Pull out every line below holding the word "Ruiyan".

** Opening DATA block **

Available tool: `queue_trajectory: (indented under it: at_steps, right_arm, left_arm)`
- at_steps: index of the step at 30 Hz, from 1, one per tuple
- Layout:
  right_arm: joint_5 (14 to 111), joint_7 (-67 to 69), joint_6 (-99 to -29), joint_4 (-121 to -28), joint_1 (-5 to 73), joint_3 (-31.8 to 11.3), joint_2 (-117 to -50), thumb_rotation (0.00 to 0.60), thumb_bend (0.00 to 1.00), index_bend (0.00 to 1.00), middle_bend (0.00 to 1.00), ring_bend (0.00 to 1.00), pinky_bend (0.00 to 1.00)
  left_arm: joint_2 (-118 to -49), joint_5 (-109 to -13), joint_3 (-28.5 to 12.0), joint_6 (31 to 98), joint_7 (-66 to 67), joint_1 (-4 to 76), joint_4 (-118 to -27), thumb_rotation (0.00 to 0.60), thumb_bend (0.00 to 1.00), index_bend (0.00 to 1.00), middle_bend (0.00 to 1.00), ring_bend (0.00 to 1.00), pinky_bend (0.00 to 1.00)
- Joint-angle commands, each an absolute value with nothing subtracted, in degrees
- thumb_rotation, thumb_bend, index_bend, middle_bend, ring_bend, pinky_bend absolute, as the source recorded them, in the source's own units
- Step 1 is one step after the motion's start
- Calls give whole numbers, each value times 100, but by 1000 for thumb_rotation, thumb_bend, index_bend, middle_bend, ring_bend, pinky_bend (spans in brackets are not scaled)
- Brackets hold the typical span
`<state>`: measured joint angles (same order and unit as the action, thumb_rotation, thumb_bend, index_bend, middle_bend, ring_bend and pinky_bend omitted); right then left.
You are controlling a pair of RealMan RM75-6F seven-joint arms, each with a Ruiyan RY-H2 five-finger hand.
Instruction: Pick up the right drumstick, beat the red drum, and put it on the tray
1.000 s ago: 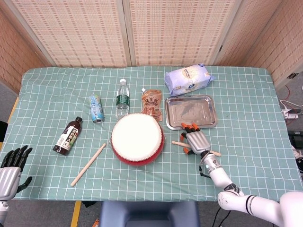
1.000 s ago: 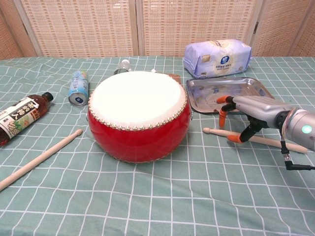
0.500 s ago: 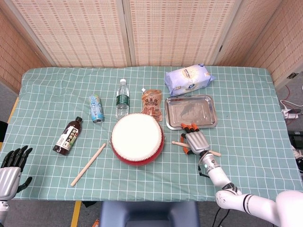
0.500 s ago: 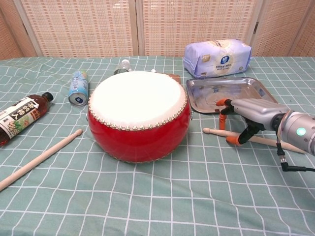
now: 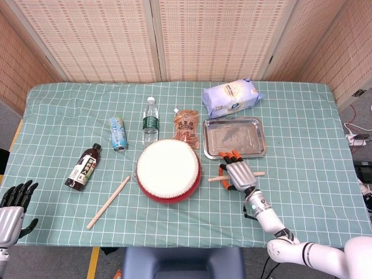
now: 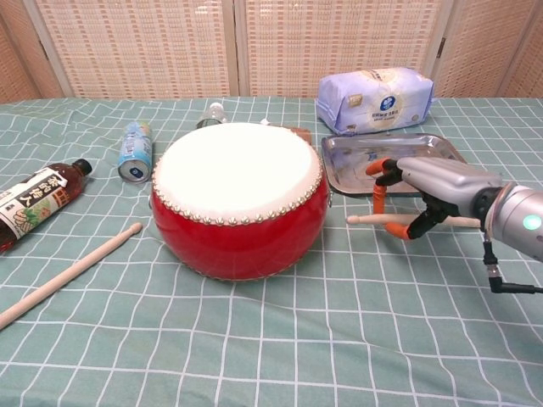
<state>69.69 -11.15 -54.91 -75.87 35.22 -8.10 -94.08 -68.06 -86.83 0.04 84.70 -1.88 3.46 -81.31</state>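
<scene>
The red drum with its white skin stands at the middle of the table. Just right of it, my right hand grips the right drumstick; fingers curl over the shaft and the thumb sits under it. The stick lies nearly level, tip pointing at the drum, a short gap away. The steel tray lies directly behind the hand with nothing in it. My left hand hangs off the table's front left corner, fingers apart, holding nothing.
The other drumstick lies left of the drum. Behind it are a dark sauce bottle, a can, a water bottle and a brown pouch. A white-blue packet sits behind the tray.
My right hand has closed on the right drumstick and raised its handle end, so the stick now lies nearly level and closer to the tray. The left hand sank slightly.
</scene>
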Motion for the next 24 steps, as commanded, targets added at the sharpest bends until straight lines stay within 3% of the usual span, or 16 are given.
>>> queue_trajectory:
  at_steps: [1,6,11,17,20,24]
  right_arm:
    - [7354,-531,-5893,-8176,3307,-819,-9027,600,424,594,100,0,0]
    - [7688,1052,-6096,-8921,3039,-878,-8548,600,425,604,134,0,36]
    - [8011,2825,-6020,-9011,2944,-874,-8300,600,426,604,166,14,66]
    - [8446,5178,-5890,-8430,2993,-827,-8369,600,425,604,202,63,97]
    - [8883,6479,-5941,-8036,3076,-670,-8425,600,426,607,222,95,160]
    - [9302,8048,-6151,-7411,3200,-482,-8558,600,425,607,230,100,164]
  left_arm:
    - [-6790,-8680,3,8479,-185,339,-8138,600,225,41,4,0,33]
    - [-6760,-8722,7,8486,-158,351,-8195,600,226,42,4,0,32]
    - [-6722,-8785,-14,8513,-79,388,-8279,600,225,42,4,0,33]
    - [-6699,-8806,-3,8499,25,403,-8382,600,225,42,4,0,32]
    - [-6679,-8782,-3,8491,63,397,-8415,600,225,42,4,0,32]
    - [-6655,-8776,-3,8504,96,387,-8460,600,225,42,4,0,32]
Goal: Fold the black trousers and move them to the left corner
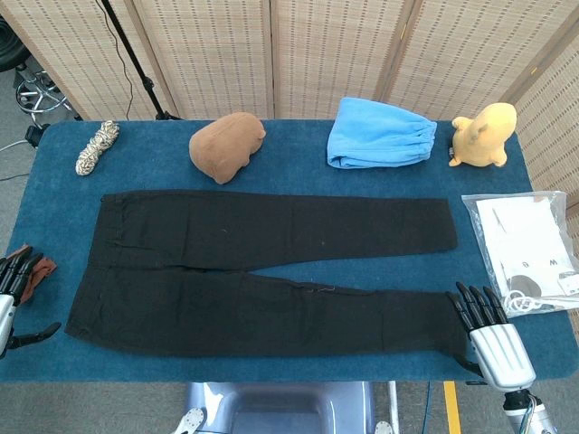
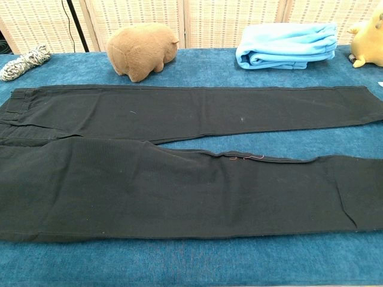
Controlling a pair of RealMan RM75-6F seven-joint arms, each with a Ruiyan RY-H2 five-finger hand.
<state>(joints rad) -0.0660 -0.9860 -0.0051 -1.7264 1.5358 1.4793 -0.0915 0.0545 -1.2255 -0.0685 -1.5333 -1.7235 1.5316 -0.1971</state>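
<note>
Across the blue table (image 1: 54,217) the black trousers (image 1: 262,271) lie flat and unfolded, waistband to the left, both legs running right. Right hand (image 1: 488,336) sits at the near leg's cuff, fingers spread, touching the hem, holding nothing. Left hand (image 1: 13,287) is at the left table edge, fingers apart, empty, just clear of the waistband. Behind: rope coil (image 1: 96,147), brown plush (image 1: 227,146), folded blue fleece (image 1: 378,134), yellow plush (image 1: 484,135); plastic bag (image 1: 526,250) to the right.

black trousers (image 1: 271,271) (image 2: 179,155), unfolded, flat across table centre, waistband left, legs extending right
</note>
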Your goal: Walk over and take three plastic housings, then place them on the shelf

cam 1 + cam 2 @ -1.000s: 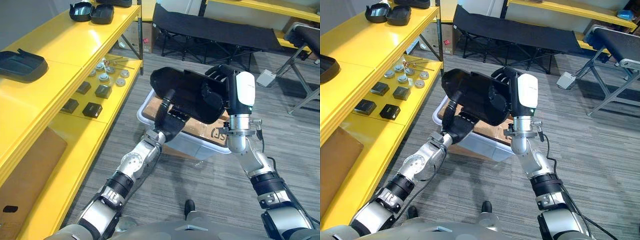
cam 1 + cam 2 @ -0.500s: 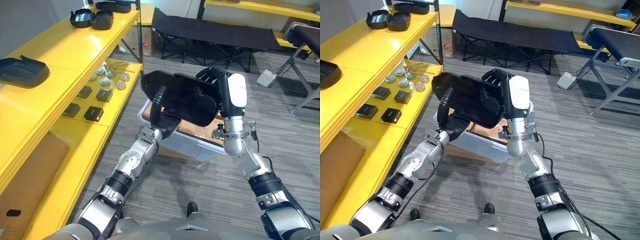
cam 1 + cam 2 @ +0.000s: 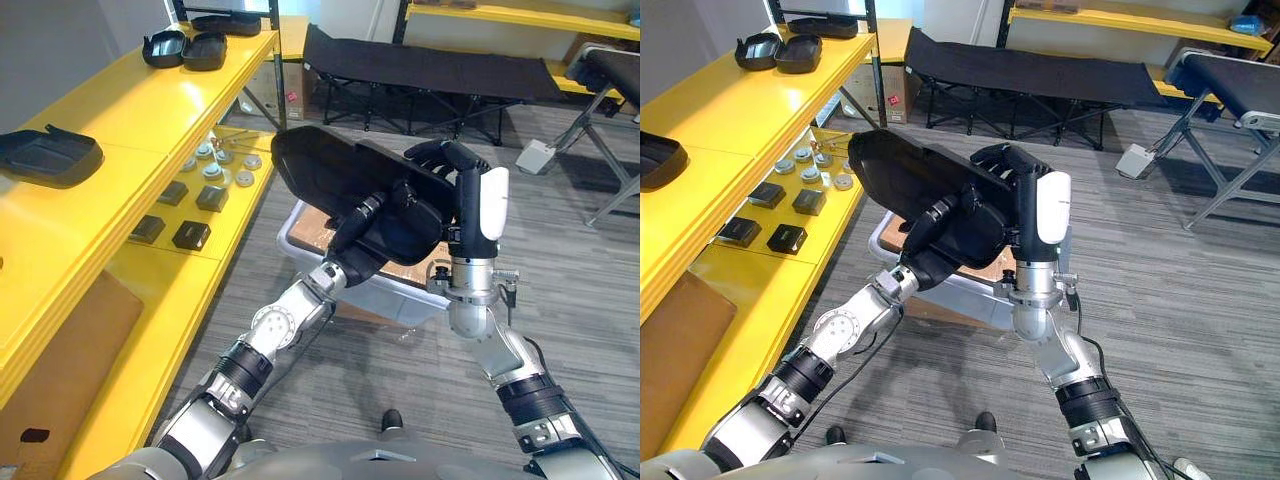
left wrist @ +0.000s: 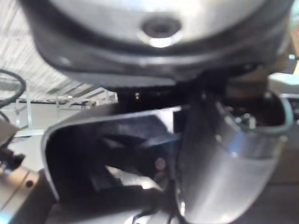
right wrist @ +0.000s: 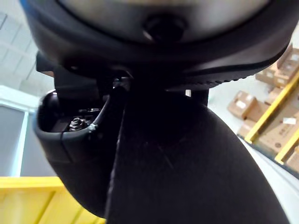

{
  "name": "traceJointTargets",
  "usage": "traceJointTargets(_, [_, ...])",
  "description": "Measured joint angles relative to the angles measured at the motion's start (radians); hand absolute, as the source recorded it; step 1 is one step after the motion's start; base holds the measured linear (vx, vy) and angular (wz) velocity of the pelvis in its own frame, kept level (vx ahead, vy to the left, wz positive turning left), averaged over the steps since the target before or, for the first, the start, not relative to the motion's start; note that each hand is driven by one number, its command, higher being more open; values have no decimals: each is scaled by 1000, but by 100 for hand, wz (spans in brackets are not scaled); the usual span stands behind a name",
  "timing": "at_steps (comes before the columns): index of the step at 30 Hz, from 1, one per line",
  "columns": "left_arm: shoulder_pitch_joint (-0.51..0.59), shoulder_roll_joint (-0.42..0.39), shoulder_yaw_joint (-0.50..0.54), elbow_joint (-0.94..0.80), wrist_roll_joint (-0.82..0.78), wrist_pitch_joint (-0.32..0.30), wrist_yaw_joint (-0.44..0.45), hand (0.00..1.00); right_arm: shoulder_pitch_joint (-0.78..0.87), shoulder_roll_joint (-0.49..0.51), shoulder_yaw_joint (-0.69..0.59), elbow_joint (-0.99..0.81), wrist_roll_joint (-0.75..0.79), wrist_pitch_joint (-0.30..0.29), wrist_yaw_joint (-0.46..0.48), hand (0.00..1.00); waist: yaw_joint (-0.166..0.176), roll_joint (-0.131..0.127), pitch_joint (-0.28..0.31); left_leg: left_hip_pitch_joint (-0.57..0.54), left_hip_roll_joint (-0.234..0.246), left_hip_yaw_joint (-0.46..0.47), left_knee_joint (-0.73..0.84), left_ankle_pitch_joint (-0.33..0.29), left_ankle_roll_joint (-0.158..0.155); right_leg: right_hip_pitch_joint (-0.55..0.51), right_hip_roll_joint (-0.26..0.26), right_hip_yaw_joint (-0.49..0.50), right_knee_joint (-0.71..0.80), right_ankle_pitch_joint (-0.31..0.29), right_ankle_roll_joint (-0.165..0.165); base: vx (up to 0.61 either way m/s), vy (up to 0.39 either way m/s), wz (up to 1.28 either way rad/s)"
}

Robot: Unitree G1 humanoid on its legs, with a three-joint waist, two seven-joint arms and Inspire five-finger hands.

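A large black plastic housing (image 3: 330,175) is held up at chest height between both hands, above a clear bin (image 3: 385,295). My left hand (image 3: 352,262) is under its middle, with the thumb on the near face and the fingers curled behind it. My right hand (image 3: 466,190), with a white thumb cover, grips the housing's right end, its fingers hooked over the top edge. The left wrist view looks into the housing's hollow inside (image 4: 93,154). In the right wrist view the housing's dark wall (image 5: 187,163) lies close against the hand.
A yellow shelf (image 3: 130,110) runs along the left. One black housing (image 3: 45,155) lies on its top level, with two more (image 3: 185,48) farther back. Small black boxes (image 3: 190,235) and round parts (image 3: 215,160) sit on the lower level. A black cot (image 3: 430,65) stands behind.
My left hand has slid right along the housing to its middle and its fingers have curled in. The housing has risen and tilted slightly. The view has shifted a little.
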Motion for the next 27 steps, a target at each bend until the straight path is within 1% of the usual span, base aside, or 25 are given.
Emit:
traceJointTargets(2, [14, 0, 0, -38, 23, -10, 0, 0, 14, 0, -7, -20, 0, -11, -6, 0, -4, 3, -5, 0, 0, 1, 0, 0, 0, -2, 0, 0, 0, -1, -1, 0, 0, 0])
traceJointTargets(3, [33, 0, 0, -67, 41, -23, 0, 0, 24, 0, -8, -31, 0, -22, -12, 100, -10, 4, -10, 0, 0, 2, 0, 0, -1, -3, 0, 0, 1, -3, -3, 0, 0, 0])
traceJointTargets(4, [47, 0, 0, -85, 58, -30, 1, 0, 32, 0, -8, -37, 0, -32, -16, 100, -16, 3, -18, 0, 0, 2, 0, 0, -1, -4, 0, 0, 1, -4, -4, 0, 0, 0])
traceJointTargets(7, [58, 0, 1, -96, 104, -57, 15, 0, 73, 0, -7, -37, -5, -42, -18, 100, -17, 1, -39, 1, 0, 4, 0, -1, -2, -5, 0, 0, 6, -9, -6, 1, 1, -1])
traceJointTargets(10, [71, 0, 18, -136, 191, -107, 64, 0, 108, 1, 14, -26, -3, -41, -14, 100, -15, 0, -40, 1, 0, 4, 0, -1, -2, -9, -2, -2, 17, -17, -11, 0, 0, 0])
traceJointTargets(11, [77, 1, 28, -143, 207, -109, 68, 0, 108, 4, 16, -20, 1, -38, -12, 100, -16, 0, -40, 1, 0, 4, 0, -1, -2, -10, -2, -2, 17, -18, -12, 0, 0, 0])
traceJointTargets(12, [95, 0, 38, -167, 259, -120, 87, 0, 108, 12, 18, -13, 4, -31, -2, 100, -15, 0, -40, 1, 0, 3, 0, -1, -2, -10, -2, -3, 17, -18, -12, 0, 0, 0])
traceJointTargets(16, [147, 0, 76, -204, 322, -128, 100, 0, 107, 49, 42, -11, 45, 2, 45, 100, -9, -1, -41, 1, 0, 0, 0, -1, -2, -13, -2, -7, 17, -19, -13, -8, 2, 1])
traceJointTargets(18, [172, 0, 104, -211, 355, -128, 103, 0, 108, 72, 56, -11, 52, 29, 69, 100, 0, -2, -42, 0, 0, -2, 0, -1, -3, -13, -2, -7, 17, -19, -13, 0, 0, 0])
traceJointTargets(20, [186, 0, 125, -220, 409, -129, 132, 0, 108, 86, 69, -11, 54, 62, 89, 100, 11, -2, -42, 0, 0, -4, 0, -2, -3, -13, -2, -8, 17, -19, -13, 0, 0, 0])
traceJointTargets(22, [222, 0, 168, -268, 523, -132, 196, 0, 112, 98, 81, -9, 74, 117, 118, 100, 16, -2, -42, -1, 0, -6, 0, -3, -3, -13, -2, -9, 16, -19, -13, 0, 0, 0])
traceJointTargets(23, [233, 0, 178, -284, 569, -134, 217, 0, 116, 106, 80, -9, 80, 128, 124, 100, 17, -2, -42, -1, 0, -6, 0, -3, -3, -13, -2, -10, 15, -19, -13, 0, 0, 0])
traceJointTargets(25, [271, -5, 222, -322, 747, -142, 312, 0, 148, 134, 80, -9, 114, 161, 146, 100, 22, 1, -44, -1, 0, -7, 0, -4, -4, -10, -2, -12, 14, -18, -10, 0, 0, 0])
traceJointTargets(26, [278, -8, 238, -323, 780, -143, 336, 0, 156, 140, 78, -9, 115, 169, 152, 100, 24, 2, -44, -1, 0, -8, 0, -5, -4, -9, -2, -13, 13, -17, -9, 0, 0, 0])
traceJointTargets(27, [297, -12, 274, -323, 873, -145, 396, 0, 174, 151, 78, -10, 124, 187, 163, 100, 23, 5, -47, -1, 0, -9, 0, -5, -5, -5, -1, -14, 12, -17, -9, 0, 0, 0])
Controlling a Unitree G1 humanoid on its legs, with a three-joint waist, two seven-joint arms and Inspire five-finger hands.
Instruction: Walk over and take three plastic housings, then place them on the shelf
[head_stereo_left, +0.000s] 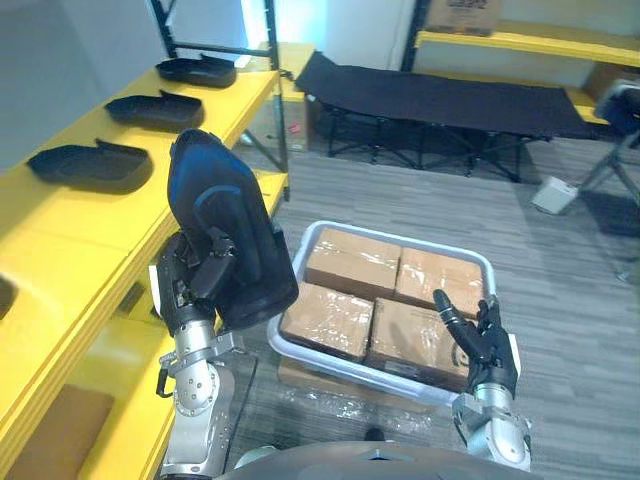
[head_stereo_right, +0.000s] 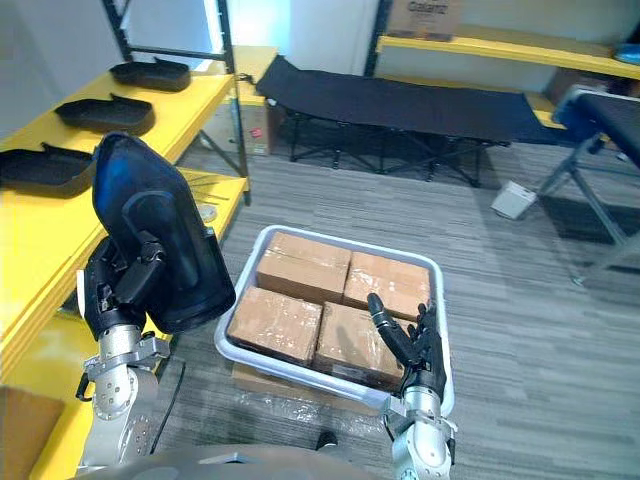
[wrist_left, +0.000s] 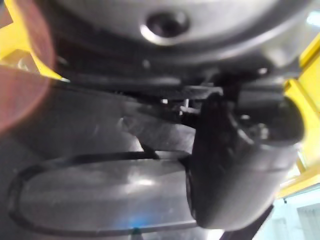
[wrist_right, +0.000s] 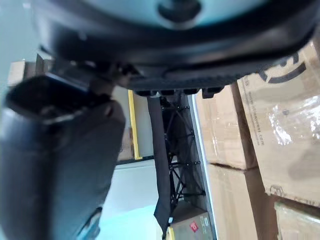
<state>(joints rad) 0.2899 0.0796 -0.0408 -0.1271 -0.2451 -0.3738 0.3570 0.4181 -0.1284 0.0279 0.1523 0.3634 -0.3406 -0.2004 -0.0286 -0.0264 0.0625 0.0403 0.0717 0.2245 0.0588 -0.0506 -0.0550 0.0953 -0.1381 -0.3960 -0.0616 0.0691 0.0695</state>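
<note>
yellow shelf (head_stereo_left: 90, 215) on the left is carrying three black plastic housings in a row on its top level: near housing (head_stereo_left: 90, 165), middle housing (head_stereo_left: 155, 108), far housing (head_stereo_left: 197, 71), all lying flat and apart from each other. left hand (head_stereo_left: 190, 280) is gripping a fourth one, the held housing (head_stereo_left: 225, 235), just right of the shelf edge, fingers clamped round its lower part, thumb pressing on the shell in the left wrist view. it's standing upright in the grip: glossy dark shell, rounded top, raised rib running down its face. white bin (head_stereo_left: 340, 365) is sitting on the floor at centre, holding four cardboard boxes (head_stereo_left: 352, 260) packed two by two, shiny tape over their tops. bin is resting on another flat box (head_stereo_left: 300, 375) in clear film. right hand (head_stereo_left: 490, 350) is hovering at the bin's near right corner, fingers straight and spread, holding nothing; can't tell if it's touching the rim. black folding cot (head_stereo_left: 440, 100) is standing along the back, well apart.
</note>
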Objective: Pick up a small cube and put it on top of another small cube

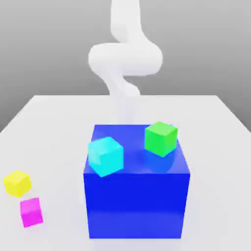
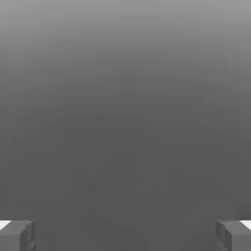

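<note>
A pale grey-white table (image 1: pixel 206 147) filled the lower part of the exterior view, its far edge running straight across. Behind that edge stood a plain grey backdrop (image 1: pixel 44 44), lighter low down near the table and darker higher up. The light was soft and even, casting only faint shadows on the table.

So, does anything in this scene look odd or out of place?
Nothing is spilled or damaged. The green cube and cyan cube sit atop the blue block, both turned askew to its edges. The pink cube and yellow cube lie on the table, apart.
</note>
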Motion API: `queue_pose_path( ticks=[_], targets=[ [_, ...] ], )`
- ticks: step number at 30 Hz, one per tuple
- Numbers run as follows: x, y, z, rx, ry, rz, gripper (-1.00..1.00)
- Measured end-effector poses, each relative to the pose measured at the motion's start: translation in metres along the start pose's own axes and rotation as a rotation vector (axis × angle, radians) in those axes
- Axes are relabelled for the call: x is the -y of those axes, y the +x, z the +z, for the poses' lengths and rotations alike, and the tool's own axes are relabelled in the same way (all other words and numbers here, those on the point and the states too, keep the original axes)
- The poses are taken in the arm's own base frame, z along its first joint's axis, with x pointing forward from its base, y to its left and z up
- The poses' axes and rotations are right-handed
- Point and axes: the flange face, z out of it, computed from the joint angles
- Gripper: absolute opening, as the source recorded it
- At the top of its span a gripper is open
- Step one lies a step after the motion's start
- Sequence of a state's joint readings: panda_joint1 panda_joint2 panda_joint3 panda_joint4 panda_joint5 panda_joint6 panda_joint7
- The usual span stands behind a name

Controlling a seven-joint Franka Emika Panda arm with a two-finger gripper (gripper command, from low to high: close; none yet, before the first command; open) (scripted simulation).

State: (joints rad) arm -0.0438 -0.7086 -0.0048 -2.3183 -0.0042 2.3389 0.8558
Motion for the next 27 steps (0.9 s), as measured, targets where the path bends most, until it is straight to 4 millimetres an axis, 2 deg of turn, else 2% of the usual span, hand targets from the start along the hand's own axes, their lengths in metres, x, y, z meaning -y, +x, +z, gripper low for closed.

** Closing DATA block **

#### ANSWER FOR THE TASK
You are controlling a pair of RealMan RM75-6F seven-joint arms, each with a Ruiyan RY-H2 five-finger hand.
Controlling a pair of RealMan RM75-6F seven-joint arms, each with a Ruiyan RY-H2 five-finger hand.

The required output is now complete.